Bear Stick History

For almost 20 years I studied and worked out three times a week at Aikido. This is a Japanese Martial Art ( the way of unifying with Ki or life force) I like to refer to Aikido as “the gentleman’s martial art.” The theory is to avoid the attack of an opponent by moving with and away from an attack.

One of the most enjoyable parts of Aikido is practicing with several weapons: a wooden knife or Tanto; a wooden sword or Bokken; and most notably a wooden staff or Jo. The Jo is a 48” – 50” wooden staff that is used in various Katas (pre-arranged exercises) against an opponent.

Aikidoka with a Jo

On the left, Morihei Usehiba (O Sensei), the founder of Aikido performs Jo Kata with a student.

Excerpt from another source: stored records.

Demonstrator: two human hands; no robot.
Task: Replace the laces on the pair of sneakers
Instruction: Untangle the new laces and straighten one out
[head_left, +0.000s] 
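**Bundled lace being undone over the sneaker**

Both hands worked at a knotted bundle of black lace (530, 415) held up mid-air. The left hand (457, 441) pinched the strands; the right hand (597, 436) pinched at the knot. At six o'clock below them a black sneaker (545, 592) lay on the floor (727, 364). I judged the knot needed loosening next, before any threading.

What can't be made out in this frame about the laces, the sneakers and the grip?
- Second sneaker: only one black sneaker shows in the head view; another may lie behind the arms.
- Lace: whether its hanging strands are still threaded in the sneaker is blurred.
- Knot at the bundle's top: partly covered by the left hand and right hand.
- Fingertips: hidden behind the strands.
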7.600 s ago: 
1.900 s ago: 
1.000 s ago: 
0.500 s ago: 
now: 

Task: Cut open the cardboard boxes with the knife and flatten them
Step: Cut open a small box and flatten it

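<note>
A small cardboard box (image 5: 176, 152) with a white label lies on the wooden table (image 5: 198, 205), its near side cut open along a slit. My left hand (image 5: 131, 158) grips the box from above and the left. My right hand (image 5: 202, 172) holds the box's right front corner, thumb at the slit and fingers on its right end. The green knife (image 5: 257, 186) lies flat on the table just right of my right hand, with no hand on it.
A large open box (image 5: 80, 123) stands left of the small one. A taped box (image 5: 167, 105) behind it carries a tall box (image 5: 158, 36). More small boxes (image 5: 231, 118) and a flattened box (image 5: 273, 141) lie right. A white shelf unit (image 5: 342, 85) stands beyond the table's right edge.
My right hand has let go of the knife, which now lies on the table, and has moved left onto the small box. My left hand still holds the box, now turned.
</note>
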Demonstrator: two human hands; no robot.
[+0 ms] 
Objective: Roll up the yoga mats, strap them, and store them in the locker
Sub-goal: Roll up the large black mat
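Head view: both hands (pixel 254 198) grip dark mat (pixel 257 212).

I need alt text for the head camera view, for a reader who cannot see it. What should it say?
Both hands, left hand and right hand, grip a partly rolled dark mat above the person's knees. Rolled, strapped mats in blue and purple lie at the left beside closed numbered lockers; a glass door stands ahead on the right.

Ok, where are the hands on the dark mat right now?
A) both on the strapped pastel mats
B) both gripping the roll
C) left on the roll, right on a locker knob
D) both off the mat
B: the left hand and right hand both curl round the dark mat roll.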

When I first started casually hiking about 12 years ago I would take my Jo as a hiking stick. This helped with balance and going up and down hills. I also felt that it could be used as a weapon in case of a bear attack. I soon realized that a simple Jo would be no match for a charging bear. After thinking it through I realized that a Jo with a sharp end could be used to thrust at a bear to keep him away. As they say, the light went on and I devised a Jo (a 48”-50”) doweling with a 7” ardox spike imbedded in the shaft.

Spiked imbedded in the shaft

While hiking the spike is covered by a hollow handle. (see pictures below) This could be used to thrust at a bear – being extremely sharp the spike would stab the bear if he got too close. If there’s more than one hiker with a BEAR STICK the defensive capability is enhanced greatly. Should the bear get too close he’ll be punctured by the spike and may stop the attack i.e. a wounded bear is not a happy or aggressive bear.